北朝鮮、外国人IT人材を使って米企業に潜入か 月7万7000円相当の暗号資産で「面接代行」も
北朝鮮は、イランやレバノンなど第三国のリモートワーカーを使い、米企業への潜入工作を進めているという。採用面接を突破した後、実際の業務は北朝鮮工作員が引き継ぐケースもあると報じられている。

北朝鮮が、米企業に潜り込むための手口をさらに巧妙化させている。
NBCの報道によれば、北朝鮮、正式名称である朝鮮民主主義人民共和国(DPRK)は現在、イランやレバノンなど第三国のリモートワーカーを利用し、米企業への潜入を図っているという。その狙いは、報酬を得て、核・ミサイル開発などの兵器プログラムに資金を流すことにある。
米政府や複数の外国機関が7月に出した警告文書では、北朝鮮のIT労働者について、「給与を親元の北朝鮮機関に送金する目的で契約を獲得しようとしている」と指摘した。さらに、彼らは企業にとって内部脅威となり、データ流出、暗号資産の窃取、機密情報の盗難にも関与しているという。インターネット犯罪苦情センター
米国など各国政府が北朝鮮のこうした動きを封じ込めようとするなか、DPRKは採用面接を突破するため、第三国のIT人材を使うケースを増やしているとされる。契約を取った後は、その職務を北朝鮮の工作員が引き継ぐことが多いという。
NBCによれば、こうした外国人IT人材はリンクトイン上で勧誘されていた。なかには、パートタイムの「面接代行者」として、月500ドル、約7万7000円相当の暗号資産を提示された者もいたという。
北朝鮮の手口は、もはや単なるなりすましではない。第三国の人材、オンライン採用、暗号資産、さらには遠隔勤務の仕組みまでを組み合わせた、組織的な資金獲得スキームへと変貌している。

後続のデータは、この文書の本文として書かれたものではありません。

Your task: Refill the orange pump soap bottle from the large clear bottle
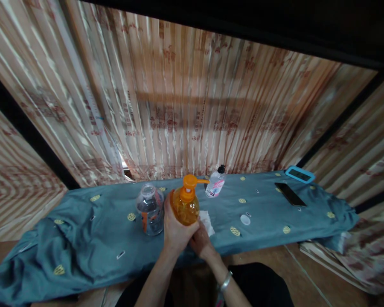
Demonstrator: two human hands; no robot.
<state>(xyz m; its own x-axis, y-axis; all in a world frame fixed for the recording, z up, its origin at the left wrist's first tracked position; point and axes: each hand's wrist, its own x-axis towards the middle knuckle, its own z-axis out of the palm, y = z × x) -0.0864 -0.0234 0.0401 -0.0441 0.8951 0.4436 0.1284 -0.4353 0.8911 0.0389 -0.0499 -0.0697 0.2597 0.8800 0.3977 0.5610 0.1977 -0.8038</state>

そして、その作戦は一定の成果を上げている可能性がある。
コインテレグラフは5月、サイバーセキュリティ企業クラウドストライクの情報を引用し、北朝鮮と関係するハッカーや脅威アクターが、2025年に20億ドル、約3090億円を超える暗号資産被害に関与したと報じた。これは前年比で51%増となる。
制裁下にあるにもかかわらず、北朝鮮経済も持ち直している。韓国銀行は、2025年の北朝鮮の国内総生産(GDP)が3.5%増加したと推計している。